## Work item
Check each line of the entries below for the word "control", and copy out the ones that have it.

## Exercise data
•••••
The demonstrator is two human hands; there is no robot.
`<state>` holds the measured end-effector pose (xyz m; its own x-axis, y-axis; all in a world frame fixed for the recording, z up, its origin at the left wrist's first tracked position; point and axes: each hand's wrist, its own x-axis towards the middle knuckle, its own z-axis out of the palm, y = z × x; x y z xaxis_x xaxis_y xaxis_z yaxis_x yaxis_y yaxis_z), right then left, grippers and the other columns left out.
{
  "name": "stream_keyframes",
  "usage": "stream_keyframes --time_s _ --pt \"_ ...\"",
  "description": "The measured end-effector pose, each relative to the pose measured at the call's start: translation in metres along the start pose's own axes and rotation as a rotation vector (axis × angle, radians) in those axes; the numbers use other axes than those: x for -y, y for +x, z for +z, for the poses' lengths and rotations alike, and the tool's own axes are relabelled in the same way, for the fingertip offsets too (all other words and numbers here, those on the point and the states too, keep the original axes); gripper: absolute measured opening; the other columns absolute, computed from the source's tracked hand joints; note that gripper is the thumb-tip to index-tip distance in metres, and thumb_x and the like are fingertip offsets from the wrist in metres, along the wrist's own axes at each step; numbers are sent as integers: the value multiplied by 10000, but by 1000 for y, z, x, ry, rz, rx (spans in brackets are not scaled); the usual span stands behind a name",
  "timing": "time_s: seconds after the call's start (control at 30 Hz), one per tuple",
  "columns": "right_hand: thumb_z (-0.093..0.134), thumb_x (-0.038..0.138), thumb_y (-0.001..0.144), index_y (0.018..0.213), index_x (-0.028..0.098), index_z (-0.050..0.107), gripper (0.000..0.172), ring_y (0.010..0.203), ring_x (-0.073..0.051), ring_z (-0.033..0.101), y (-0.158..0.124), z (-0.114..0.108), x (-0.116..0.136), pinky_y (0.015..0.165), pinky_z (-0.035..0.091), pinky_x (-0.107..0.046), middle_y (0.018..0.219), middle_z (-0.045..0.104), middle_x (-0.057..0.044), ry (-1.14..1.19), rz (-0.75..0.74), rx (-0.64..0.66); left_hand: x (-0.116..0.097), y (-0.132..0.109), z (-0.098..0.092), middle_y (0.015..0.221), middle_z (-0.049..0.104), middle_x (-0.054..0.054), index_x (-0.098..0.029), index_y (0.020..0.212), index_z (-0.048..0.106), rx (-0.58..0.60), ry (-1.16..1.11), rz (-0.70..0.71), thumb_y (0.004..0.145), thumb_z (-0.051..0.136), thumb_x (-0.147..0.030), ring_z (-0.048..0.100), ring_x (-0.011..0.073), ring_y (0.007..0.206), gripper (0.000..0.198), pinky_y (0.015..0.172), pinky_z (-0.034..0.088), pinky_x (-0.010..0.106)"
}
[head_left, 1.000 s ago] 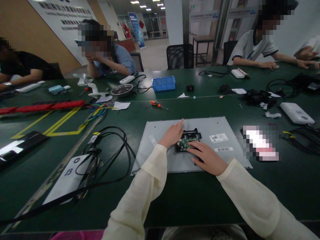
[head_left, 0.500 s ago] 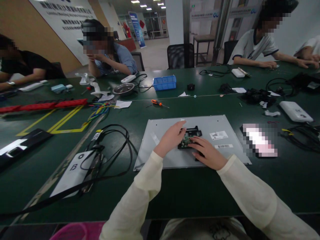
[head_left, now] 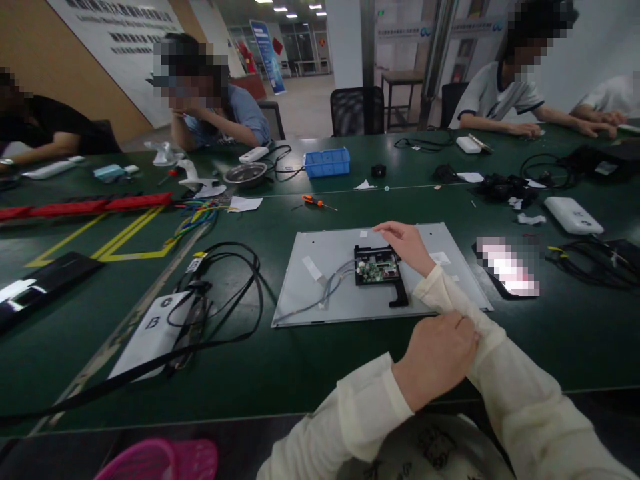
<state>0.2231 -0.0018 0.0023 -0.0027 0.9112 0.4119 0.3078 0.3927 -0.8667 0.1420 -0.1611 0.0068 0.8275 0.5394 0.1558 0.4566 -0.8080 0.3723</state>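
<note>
My left hand (head_left: 436, 357) is closed on the cream sleeve (head_left: 493, 337) of my right forearm, pinching the cloth. Over the far right part of a flat grey panel (head_left: 340, 247), my right hand (head_left: 407, 248) has its fingers stretched out and holds nothing. Just left of that hand, a black bracket (head_left: 399, 292) with a green circuit board (head_left: 376, 269) sits on the panel. Grey wires (head_left: 333, 287) run from the board to the panel's near left corner. White labels lie partly behind my right wrist.
An orange screwdriver (head_left: 314, 201) and a blue basket (head_left: 327, 163) lie beyond the panel. At its right is a phone (head_left: 505, 270); at its left, a white power bank (head_left: 150, 337) with black cables (head_left: 257, 293). Co-workers sit across the table. A pink basket (head_left: 160, 459) is below the near edge.
My left hand has left the board and moved to my right sleeve. My right hand has shifted up and away from the board, so the bracket and wires are uncovered.
</note>
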Motion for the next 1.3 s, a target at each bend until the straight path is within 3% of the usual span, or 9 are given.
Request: stream_keyframes --time_s 0.17,0.33,0.57,0.67,0.73,0.9,0.97,1.07,1.3 --pt "519 277 795 826 175 698 208 858 -177 651 9 -6 -27 826 489 -340 886 726 -52 79 89 -83 -24 -17 10 883 627 42 -176 838 535 215 -287 287 923 443 -271 623 161 767 157 589 485 242" --pt "550 293 780 848 161 690 204 835 -178 661 18 -21 -46 804 491 -342 851 720 -60 88 111 -144 -40 -31 5 958 616 68 -186 850 464 416 -654 672 930 417 -219 600 134 930 99 752 483 167" --pt "537 361 837 924 203 678 230 889 -149 678 19 -35 -19 818 502 -319 921 724 -49 303 178 -283 -32 -48 15 910 632 40 -193 852 507 332 -432 378 933 453 -269 627 150 822 124 672 487 222" --pt "562 337 837 931 210 689 203 912 -163 677 -7 -31 11 805 513 -322 913 726 -39 307 190 -124 -20 -56 -11 835 645 46 -179 883 571 183 -314 262 960 419 -310 625 163 742 215 643 470 265" --pt "580 326 839 956 208 694 201 888 -168 678 -32 -26 33 795 519 -324 893 726 -32 272 161 83 -5 -59 -46 802 646 27 -187 870 593 11 -512 198 973 419 -301 621 130 738 232 669 469 238" --pt "518 306 900 968 191 670 202 800 -154 665 -97 -3 83 687 517 -273 856 708 -29 132 114 289 54 -45 -132 564 467 -24 -190 638 496 -929 -981 -61 972 432 -382 467 89 486 391 496 399 224" --pt "500 313 919 976 193 656 205 776 -141 658 -119 18 99 653 504 -247 893 708 -33 36 7 484 79 -29 -150 545 416 -37 -192 596 441 -1172 -1002 -137 928 507 -444 407 78 447 423 442 353 214" --pt "545 420 896 1035 177 625 291 823 -188 666 -145 61 113 677 514 -283 957 700 -66 -241 -215 774 108 -4 -157 557 405 -39 -190 591 430 -1301 -977 -214 906 535 -487 372 65 434 445 412 310 206" --pt "417 258 936 927 154 611 220 694 -196 663 -172 113 117 481 414 -287 857 708 -75 -416 -463 1006 161 18 -162 521 403 -56 -184 581 453 -1409 -835 -204 929 514 -462 341 45 399 450 383 254 192"
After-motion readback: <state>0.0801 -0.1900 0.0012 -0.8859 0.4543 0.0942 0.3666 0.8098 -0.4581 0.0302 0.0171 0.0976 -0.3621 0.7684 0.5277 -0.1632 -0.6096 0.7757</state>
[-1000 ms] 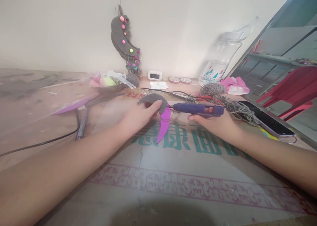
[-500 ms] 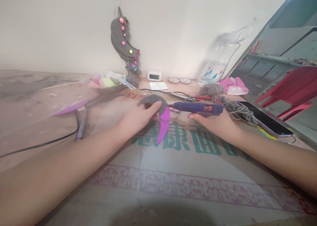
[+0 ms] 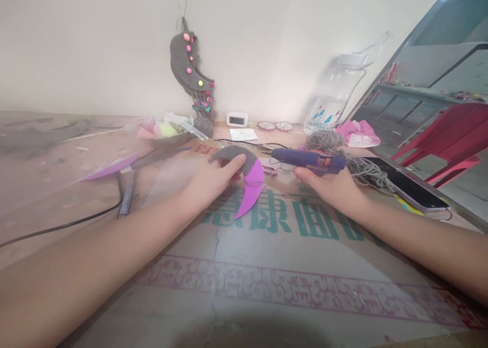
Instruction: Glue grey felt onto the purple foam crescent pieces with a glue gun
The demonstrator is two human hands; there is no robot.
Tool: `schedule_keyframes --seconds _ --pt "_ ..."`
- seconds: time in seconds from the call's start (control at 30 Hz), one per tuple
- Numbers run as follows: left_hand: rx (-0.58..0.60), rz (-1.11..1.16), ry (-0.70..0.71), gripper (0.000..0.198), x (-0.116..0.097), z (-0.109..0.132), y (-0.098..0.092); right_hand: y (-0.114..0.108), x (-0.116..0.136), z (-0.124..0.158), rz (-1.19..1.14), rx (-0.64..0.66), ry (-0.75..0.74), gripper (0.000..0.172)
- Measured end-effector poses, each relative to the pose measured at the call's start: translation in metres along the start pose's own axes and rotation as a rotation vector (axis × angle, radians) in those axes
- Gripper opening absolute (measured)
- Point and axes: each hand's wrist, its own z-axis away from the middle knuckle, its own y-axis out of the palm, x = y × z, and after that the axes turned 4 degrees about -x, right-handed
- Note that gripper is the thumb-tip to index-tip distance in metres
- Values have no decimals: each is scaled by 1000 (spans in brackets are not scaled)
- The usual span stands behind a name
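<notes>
My left hand (image 3: 219, 178) pinches a purple crescent moon cutout (image 3: 253, 180) at its upper part, thumb on top. Grey yarn (image 3: 234, 153) is wound tightly round that upper half, while the lower half shows bare purple with one loose strand across it. In my right hand (image 3: 328, 184) is a blue hot glue gun (image 3: 307, 158), its nozzle pointing left, a short way to the right of the crescent and apart from it. Beyond the glue gun lies a loose heap of grey yarn (image 3: 324, 139).
A finished grey crescent with pompoms (image 3: 181, 58) leans on the wall. Behind my hands stand a small digital clock (image 3: 237, 119) and a clear water bottle (image 3: 335, 94). A phone (image 3: 407, 183) lies at right, a marker (image 3: 127, 198) and black cable (image 3: 68, 228) at left.
The glue gun's nozzle has drawn back from the crescent's edge and tilted slightly up. The crescent has turned a little, its lower tip swinging left.
</notes>
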Motion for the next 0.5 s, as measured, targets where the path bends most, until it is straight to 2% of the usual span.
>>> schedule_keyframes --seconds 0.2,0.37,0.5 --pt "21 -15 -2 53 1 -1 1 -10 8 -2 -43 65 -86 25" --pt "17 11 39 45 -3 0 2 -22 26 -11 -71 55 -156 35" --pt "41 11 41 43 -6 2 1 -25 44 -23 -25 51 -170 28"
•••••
## Answer
  "timing": "time_s: seconds after the call's start (control at 30 Hz), one per tuple",
- seconds: time in seconds from the call's start (control at 30 Hz), one per tuple

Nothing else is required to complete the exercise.